§ Work item: Please retype the listing below exactly as it stands, skipping any pictures.

§ Data section:

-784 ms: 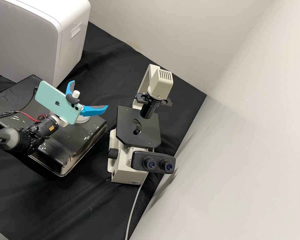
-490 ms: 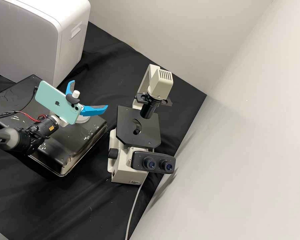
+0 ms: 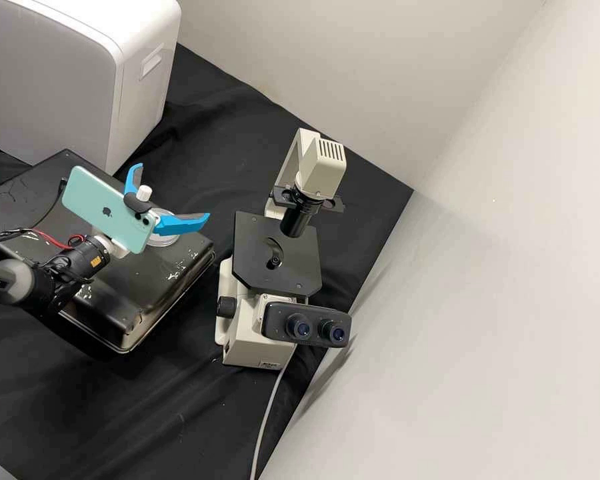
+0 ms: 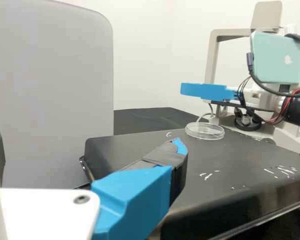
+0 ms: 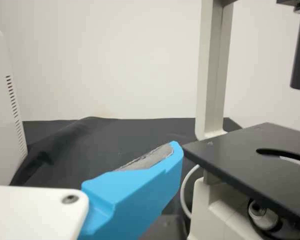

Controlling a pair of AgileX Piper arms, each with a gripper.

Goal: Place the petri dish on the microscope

§ Written solution:
-784 ms: 
-490 ms: 
+0 ms: 
+0 ms: 
+0 ms: 

Controlling a pair of AgileX Piper arms, each with a gripper.

Goal: Place the petri dish on the microscope

The answer given above is the complete response.